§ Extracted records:
+--

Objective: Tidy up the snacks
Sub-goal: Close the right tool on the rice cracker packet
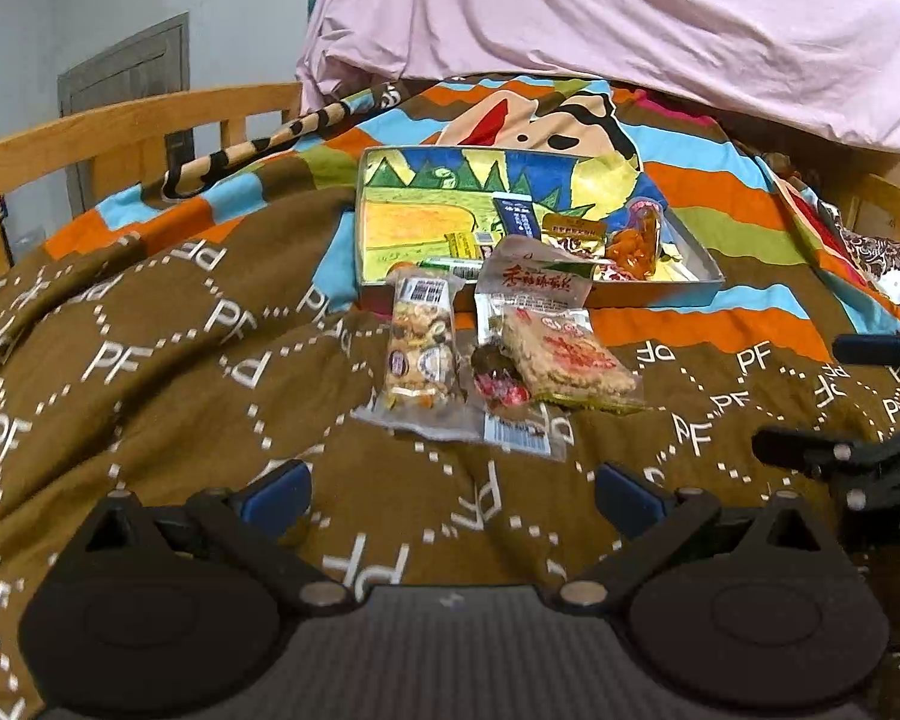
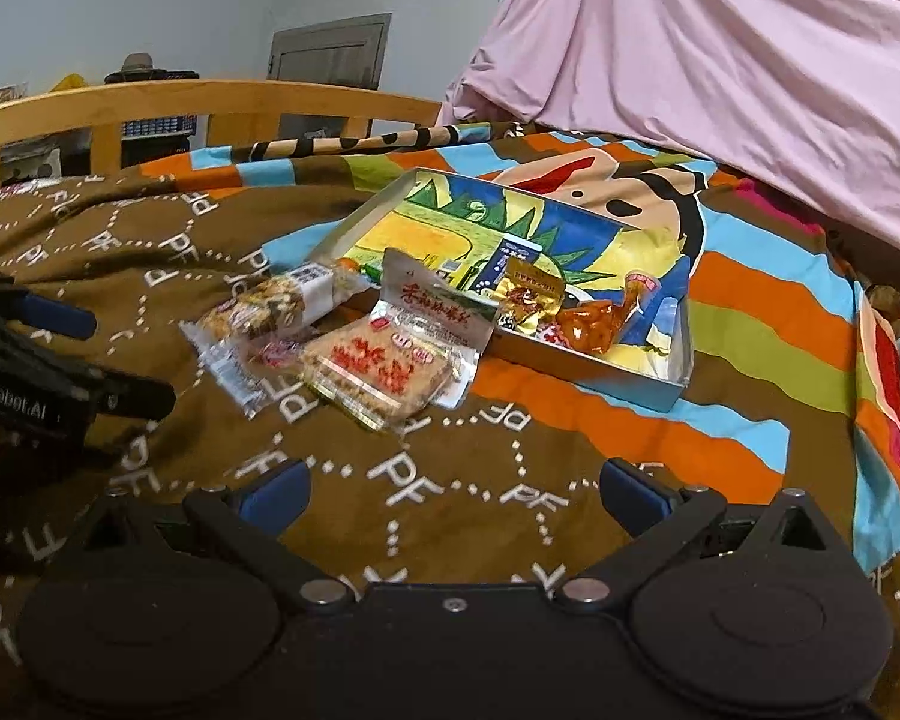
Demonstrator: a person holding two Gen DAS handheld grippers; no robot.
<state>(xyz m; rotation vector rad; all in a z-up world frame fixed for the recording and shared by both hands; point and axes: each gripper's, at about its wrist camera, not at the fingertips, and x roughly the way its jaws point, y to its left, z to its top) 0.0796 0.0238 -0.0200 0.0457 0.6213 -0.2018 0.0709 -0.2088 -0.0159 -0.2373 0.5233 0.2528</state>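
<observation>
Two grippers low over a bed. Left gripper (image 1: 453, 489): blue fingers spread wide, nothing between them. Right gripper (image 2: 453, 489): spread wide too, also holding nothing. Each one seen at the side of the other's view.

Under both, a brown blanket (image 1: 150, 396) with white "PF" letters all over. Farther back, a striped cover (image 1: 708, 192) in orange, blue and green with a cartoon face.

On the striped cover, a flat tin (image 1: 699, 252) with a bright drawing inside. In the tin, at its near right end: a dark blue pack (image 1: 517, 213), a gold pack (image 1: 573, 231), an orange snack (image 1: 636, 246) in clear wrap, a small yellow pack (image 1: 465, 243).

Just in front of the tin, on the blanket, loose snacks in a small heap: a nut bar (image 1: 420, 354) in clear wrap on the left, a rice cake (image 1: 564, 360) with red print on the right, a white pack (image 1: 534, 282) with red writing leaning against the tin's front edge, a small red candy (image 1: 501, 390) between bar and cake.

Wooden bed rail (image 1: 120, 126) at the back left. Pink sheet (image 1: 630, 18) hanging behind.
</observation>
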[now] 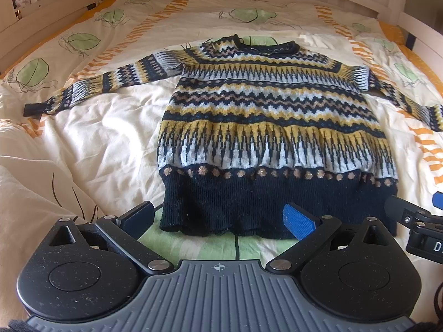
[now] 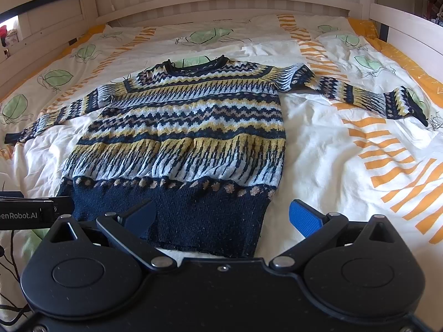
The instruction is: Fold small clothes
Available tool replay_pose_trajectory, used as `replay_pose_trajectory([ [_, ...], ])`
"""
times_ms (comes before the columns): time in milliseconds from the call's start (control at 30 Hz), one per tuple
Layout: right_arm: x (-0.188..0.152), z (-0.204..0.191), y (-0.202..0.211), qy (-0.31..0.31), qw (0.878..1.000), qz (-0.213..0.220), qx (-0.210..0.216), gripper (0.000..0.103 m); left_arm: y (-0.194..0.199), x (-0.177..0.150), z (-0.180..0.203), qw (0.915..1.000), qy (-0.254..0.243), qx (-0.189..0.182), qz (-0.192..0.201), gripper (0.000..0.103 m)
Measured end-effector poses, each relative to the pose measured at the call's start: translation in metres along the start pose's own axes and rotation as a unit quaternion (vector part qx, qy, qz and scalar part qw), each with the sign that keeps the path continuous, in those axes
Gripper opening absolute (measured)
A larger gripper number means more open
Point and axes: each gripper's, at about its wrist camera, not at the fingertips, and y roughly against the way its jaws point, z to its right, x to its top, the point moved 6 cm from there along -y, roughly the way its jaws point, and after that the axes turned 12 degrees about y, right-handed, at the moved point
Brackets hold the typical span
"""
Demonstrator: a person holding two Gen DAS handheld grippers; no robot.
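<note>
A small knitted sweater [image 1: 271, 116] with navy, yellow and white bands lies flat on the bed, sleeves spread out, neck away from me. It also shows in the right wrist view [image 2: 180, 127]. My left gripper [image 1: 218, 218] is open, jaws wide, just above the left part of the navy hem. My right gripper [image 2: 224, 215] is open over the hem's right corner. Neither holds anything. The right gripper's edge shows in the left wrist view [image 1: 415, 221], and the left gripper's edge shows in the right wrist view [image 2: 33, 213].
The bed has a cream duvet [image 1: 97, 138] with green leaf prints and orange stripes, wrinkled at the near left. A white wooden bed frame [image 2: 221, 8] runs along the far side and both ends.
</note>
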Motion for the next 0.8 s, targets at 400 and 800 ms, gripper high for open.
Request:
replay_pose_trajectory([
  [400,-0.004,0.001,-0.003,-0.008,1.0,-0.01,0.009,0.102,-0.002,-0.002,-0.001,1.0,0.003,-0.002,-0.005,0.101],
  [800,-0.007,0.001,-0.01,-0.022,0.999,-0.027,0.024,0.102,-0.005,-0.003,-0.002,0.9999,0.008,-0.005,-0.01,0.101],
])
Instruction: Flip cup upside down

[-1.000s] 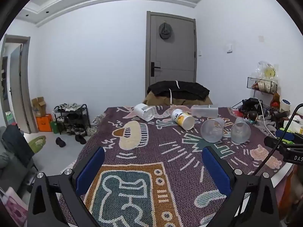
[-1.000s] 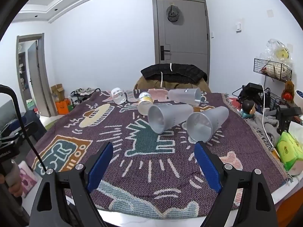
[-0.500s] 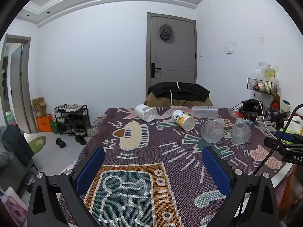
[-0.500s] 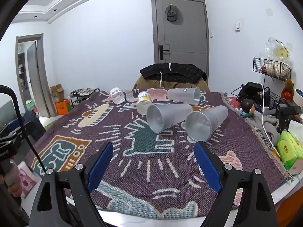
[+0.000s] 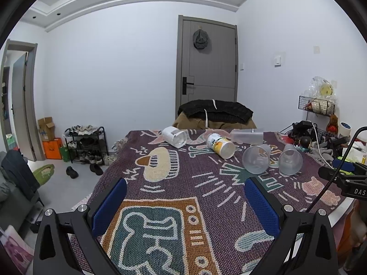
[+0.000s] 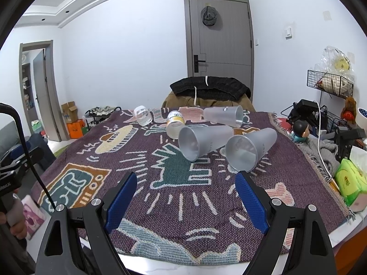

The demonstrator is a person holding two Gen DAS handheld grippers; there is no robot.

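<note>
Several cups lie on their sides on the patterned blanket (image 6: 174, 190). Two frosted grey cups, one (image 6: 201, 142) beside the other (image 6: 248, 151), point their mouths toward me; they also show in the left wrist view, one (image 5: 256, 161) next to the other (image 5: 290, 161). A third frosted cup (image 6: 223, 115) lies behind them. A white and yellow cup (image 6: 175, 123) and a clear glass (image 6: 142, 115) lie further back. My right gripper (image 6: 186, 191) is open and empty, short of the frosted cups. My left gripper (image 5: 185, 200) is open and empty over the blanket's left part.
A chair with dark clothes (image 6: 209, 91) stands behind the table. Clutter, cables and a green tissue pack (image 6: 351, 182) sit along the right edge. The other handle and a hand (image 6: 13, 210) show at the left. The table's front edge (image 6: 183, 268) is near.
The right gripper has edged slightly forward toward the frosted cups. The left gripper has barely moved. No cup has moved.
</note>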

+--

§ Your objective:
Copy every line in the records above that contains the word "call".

§ Completed exercise:
times_ms (comes before the columns): time in milliseconds from the call's start (control at 30 Hz), one per tuple
Measured end-effector poses, each relative to the pose measured at the call's start: translation in metres along the start pose's own axes and rotation as a unit quaternion (vector part qx, qy, qz and scalar part qw), each with the sign that keeps the path continuous, in those axes

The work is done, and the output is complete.